L’excellence française dans la recherche

Le siècle aura beau lui préférer d’autres modes d’expressions plastiques : La vérité en science n’est pas tant une révélation qu’un chemin. Cette voie qu’arpente le scientifique et le long de laquelle il glane le fruit de ses recherches n’est pas un itinéraire préétabli, chaque avancée n’est qu’une étape vers une autre étape dans l’approfondissement de son champ. Un chercheur, comme son nom l’indique, n’a de cesse que sa quête se poursuive. Aussi, ces hommes et femmes voués à la recherche, dussent-ils avoir fait une géniale découverte, ne sauraient-ils se contenter de lauriers qui couronneront d’autres succès que les leurs après eux. Or se souvient le co-fondateur du Laboratoire de physique théorique à l’École normale, Jean Iliopoulos, avant que l’Institut de Physique théorique Philippe Meyer soit créé par Vincent Meyer, à la mémoire de son père, ancien directeur de thèse du physicien grec : « Il n’existait pas en France de bourses de recherches postdoctorales à proprement parler. Et c’était le souhait profond de Philippe Meyer qu’il y ait un pôle d’excellence français. » Car si la formation était bonne en France, l’attractivité n’était pas au rendez-vous pour accueillir des jeunes scientifiques étrangers désireux de faire de la recherche au pays de Pierre et Marie Curie.

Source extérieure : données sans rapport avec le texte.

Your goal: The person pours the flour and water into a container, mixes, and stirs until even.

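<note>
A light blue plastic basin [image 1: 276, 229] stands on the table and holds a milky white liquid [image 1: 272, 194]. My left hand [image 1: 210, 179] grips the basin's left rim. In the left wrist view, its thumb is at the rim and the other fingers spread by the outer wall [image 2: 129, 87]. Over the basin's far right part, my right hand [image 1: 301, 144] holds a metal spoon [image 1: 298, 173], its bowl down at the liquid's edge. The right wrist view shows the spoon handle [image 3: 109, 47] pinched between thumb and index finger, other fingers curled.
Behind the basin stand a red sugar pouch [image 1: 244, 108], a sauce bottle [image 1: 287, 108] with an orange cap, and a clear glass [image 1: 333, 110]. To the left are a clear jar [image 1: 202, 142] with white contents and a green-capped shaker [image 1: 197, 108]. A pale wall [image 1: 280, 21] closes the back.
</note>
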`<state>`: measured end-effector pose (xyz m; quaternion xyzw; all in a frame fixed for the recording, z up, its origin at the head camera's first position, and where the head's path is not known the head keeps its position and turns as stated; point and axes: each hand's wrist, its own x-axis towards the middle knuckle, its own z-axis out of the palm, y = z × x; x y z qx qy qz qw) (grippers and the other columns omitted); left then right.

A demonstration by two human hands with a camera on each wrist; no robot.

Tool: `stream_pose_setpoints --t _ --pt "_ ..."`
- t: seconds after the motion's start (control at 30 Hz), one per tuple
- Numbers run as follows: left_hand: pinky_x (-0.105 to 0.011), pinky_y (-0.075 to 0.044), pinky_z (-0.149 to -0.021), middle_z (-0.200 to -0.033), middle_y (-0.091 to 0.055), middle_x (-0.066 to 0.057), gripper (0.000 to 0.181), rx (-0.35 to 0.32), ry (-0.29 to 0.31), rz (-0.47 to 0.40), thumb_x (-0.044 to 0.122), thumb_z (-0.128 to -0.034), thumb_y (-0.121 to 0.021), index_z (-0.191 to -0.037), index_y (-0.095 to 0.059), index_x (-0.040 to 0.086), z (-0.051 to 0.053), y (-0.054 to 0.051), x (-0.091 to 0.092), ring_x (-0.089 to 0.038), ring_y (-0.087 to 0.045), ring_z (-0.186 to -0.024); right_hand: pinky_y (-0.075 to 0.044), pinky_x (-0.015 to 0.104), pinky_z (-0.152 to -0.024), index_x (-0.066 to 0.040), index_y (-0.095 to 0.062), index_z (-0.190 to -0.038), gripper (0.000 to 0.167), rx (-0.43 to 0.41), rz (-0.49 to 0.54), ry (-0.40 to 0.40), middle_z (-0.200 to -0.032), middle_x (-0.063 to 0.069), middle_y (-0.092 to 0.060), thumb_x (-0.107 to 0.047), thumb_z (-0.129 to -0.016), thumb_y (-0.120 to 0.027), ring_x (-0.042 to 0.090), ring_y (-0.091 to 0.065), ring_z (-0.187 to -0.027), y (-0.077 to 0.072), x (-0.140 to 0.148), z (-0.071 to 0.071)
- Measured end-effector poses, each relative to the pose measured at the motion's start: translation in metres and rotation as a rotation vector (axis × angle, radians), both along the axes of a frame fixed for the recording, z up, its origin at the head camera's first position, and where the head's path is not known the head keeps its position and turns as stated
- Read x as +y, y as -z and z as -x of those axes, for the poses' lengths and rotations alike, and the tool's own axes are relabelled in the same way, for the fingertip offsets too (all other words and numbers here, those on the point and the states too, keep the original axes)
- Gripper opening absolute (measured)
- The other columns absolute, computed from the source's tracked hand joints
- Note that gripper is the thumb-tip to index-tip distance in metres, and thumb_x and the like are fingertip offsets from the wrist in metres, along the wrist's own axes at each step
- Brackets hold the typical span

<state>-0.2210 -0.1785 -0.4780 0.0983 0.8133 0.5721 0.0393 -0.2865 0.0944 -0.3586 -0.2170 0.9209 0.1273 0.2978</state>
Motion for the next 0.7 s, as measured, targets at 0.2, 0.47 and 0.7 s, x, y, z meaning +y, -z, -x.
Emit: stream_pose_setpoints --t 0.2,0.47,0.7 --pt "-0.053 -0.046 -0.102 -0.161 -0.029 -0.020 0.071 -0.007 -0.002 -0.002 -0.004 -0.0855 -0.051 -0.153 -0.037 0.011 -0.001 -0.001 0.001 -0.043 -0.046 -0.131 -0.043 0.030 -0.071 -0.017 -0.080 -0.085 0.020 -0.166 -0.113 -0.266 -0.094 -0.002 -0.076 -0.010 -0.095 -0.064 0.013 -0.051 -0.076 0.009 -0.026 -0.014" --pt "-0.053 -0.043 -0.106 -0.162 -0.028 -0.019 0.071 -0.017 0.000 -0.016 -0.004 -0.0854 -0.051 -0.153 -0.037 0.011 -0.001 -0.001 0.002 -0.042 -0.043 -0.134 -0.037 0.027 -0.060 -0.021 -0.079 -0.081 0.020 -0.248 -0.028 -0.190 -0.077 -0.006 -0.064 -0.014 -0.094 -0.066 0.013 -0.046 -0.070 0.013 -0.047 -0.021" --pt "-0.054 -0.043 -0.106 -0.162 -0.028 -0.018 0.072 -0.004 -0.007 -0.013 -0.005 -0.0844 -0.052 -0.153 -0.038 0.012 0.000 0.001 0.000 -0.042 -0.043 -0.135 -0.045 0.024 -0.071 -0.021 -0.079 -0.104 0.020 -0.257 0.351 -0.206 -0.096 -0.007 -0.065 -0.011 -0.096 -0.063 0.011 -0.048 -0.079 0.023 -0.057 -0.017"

La recherche postdoctorale, à peine financée par l’État, ne l’était pas plus par le secteur privé. En France, le mécénat, fréquent dans le domaine des arts, était totalement absent dans celui des sciences pures – les mathématiques, ou la physique. Le véritable mécénat scientifique, « de l’argent pour la recherche et uniquement pour la recherche, et non pas dans l’attente d’un retour sur investissement comme c’est le cas des sciences appliquées soutenues par l’industrie », ne s’inscrivait pas dans la tradition hexagonale. En 2011 naît la première fondation partenariale scientifique. Ce partenariat entre un organisme public et une fondation privée, en l’espèce l’École normale supérieure et la Fondation Meyer, allait, selon le vœux du défunt mécène éponyme de l’institut de Physique théorique, « créer les conditions pour qu’un jeune très doué puisse devenir autonome afin de se consacrer pleinement à ses recherches », à l’instar du système américain où les postes postdoctoraux sont monnaie courante. Jean Iliopoulos rappelle comment se déroule le parcours d’un chercheur : « Dans la première étape on pose à l’étudiant un problème qu’il doit résoudre, et dont nous, les enseignants, connaissons la réponse ; s’il la trouve il obtient son diplôme. Pour sa thèse on pose de nouveau au doctorant un problème, mais cette fois nous non plus ne connaissons pas la réponse. S’il la trouve, il obtient sa thèse. Pour la partie postdoctorale, quasi-inconnue en France avant 2011, le chercheur démontrera qu’il est capable de formuler lui-même un problème qu’il devra résoudre. » Dans la plupart de cas en France, un jeune chercheur après sa thèse qui reçoit une bourse postdoctorale est obligé de travailler dans un programme scientifique fixe. Il n’a pas la liberté de choisir lui-même ses problèmes. Une manière d’obligation de résultat susceptible d’entraver la spéculation créative du chercheur et qui contredit l’esprit même de la recherche.

Et le membre de l’Académie des sciences spécialiste de la physique des particules d’expliquer l’idée originelle de Philippe Meyer : « Avec cette dotation non seulement le chercheur pourrait désormais vivre (se loger à Paris, etc.), mais une liberté totale lui était garantie dans son travail : il n’avait pas besoin d’en produire une quelconque preuve. » Jean Ilioupolos précise que, de toutes façons, il est dans l’intérêt du boursier de publier afin de rendre visibles ses efforts d’investigation et promouvoir ses thèses. Depuis la mise en place des chaires postdoctorale au sein de l’Institut de Physique théorique Philippe Meyer, avec deux candidats sélectionnés chaque année, ce sont une vingtaine de physiciens qui ont pu bénéficier d’un vrai mécénat scientifique. La plupart, comme le souligne Jean Ilioupolos, sont devenus d’éminents physiciens « de renommée internationale », et tous, par leur truchement et chacun à sa manière, ont contribué à faire rayonner la France comme pays de l’excellence scientifique.